*What the task asks:* Pictures aside, return every line below exactly as written.
★ ★ ★
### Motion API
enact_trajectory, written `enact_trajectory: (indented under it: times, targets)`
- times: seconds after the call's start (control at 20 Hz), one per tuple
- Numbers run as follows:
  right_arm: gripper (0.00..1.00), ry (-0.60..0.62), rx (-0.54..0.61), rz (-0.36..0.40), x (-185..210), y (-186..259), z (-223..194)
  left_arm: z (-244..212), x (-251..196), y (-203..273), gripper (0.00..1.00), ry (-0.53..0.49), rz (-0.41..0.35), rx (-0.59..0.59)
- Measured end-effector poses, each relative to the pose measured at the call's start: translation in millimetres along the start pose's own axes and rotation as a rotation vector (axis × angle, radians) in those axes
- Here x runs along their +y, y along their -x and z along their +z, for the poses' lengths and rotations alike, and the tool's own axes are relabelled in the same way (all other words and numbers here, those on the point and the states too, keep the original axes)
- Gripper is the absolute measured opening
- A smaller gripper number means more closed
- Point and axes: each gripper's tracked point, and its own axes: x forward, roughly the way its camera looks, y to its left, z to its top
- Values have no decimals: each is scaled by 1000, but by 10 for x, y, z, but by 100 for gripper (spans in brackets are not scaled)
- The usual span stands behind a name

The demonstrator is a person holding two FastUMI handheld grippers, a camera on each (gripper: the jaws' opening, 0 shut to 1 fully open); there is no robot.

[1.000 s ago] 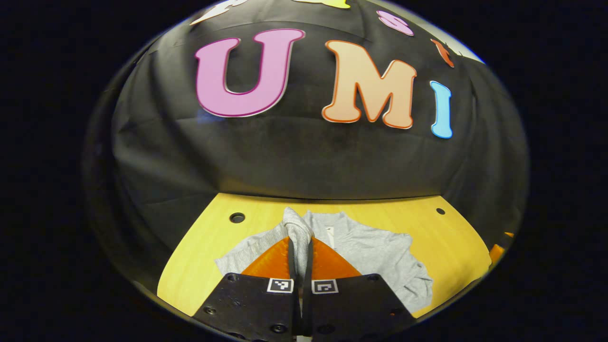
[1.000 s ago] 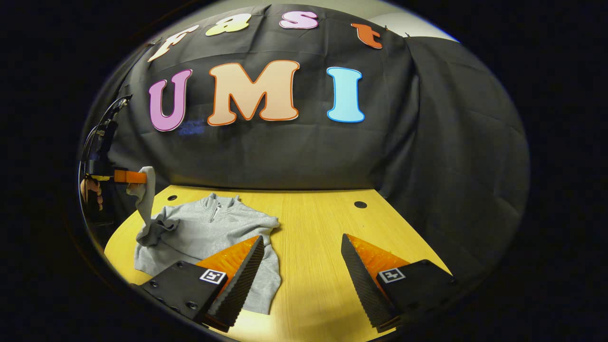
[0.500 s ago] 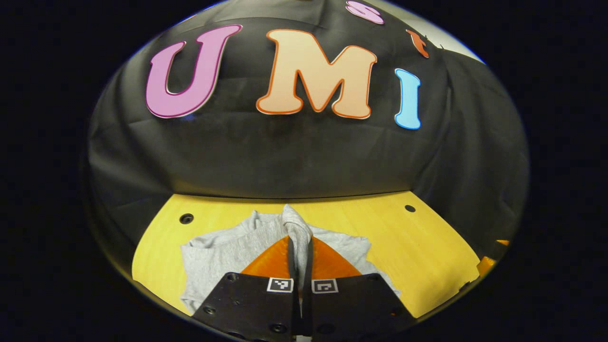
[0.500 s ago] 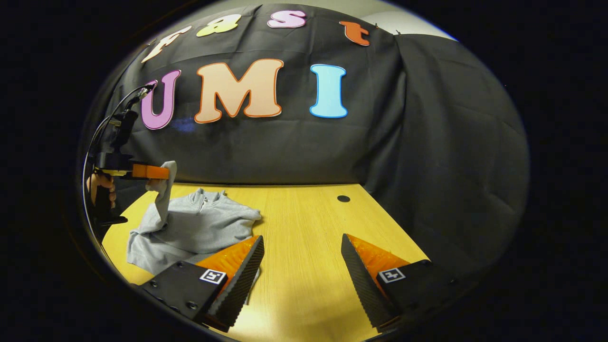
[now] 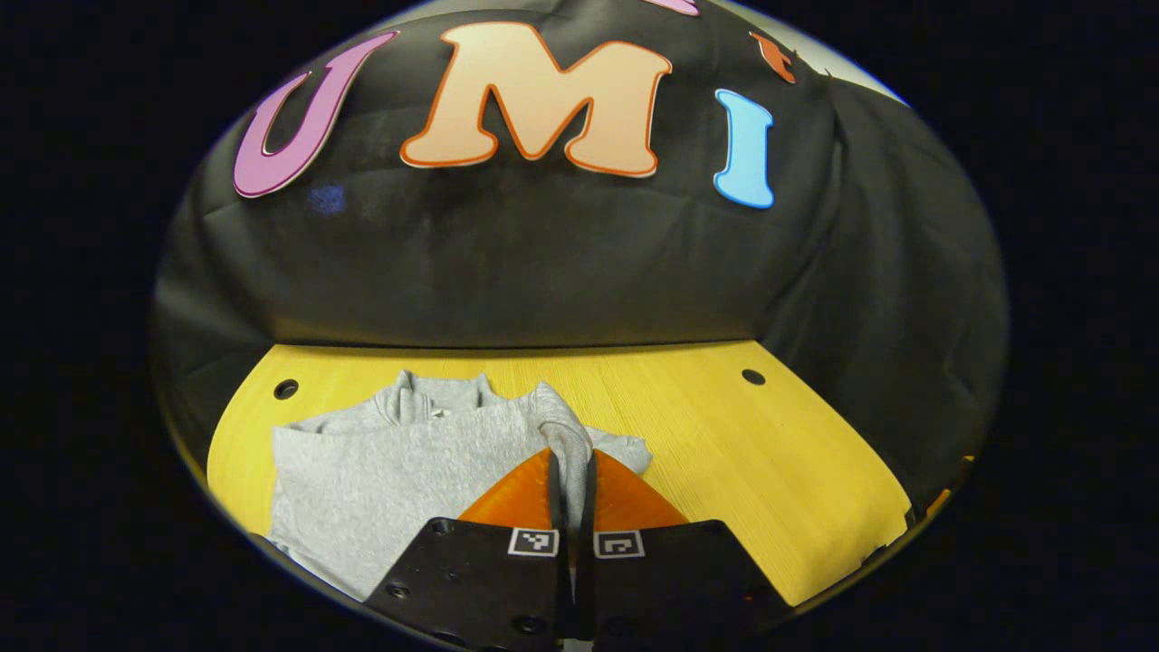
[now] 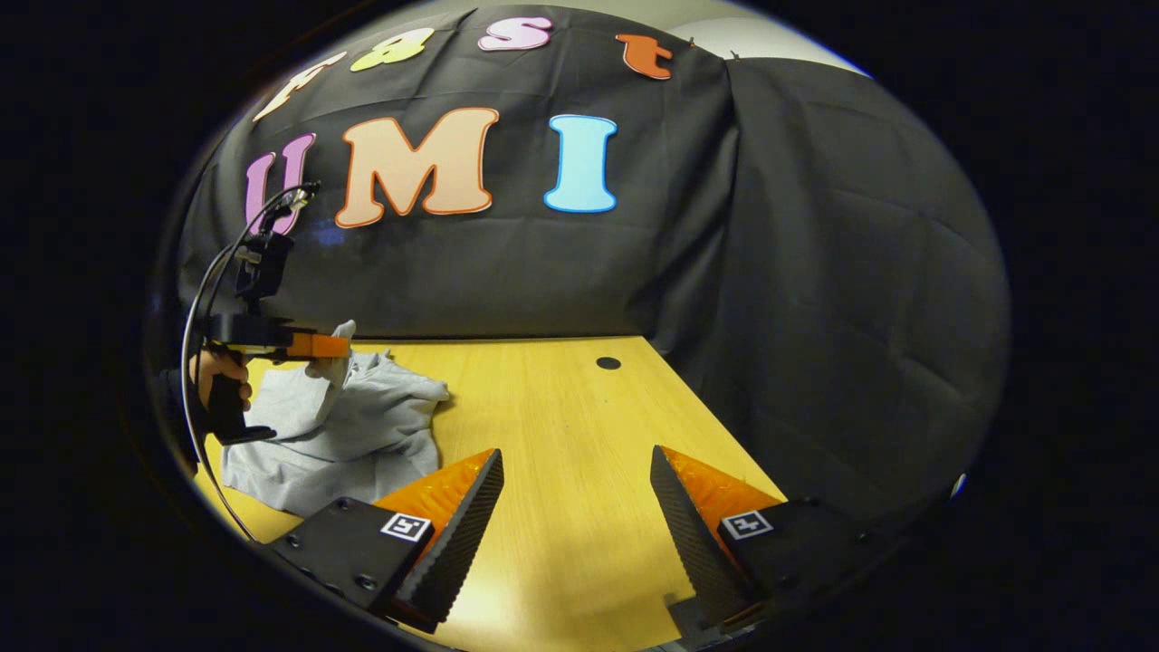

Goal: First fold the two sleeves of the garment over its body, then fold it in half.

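A grey zip-neck sweatshirt [image 5: 389,462] lies on the yellow wooden table [image 5: 742,453]. My left gripper [image 5: 570,453] is shut on a grey sleeve [image 5: 563,426] and holds it above the garment's body. In the right gripper view that same left gripper [image 6: 312,346], held by a hand [image 6: 213,371], lifts the sleeve over the sweatshirt [image 6: 344,426] at the left. My right gripper [image 6: 575,471] stands open over bare table, to the right of the garment, with nothing between its fingers.
Black cloth walls close the table at the back and right. Small round holes sit in the tabletop [image 5: 752,377] [image 5: 286,389] [image 6: 608,363]. A cable [image 6: 208,299] loops above the left gripper. Bare wood stretches right of the garment.
My left gripper has carried the sleeve rightward across the sweatshirt's body, lower than before. My right gripper has drifted right, away from the garment, still open.
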Motion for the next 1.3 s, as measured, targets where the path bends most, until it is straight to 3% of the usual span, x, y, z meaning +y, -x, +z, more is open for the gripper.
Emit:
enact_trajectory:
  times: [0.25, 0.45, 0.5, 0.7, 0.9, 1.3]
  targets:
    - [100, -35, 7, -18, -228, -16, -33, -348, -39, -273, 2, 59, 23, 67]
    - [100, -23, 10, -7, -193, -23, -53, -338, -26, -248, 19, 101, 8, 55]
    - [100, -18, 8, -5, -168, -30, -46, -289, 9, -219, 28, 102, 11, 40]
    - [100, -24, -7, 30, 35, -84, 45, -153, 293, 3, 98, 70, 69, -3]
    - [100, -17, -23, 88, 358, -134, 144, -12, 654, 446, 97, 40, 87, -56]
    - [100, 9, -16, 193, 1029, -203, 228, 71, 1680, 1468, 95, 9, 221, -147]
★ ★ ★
*Output of the exercise:*
### Motion API
enact_trajectory, written `enact_trajectory: (indented under it: times, targets)`
- times: seconds after the call's start (control at 20 Hz), one per tuple
- Numbers run as follows:
  right_arm: gripper (0.00..1.00), ry (-0.60..0.62), rx (-0.54..0.61), rz (-0.36..0.40), x (-185..210), y (-186..259), z (-223..194)
  left_arm: z (-244..212), x (-251..196), y (-203..273), gripper (0.00..1.00), ry (-0.53..0.49), rz (-0.41..0.35), rx (-0.59..0.59)
- Measured end-effector poses, each relative to the pose measured at the call's start: translation in millimetres along the start pose's own axes and rotation as a rotation vector (axis × angle, radians) in those axes
- Here x runs along their +y, y along their -x and z along their +z, for the poses' lengths and rotations alike, and the tool's own axes are relabelled in the same way (all other words and numbers here, those on the point and the states too, keep the original axes)
- Gripper is the absolute measured opening
- A smaller gripper number means more closed
- Point and axes: each gripper's tracked point, and its own axes: x forward, roughly the way its camera looks, y to its left, z to its top
- Values have no decimals: each is scaled by 1000, but by 10 for x, y, z, but by 100 for gripper (spans in brackets are not scaled)
- The usual span stands behind a name

The demonstrator is a person holding two FastUMI handheld grippers, a camera on each (gripper: the jaws' opening, 0 shut to 1 fully open); there is no robot.

[1.000 s ago] 
[1.000 s ago] 
[0.500 s ago] 
[0.500 s ago] 
[now] 
[now] 

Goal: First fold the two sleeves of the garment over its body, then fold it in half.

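A grey zip-neck sweatshirt [image 5: 389,462] lies on the yellow wooden table [image 5: 742,453]. My left gripper [image 5: 570,453] is shut on a grey sleeve [image 5: 563,426] and holds it above the garment's body. In the right gripper view that same left gripper [image 6: 312,346], held by a hand [image 6: 213,371], lifts the sleeve over the sweatshirt [image 6: 344,426] at the left. My right gripper [image 6: 575,471] stands open over bare table, to the right of the garment, with nothing between its fingers.
Black cloth walls close the table at the back and right. Small round holes sit in the tabletop [image 5: 752,377] [image 5: 286,389] [image 6: 608,363]. A cable [image 6: 208,299] loops above the left gripper. Bare wood stretches right of the garment.
My left gripper has carried the sleeve rightward across the sweatshirt's body, lower than before. My right gripper has drifted right, away from the garment, still open.
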Motion for the next 1.3 s, as measured, targets where the path bends most, until it is straight to 3% of the usual span, x, y, z meaning +y, -x, +z, more is open for the gripper.
Emit:
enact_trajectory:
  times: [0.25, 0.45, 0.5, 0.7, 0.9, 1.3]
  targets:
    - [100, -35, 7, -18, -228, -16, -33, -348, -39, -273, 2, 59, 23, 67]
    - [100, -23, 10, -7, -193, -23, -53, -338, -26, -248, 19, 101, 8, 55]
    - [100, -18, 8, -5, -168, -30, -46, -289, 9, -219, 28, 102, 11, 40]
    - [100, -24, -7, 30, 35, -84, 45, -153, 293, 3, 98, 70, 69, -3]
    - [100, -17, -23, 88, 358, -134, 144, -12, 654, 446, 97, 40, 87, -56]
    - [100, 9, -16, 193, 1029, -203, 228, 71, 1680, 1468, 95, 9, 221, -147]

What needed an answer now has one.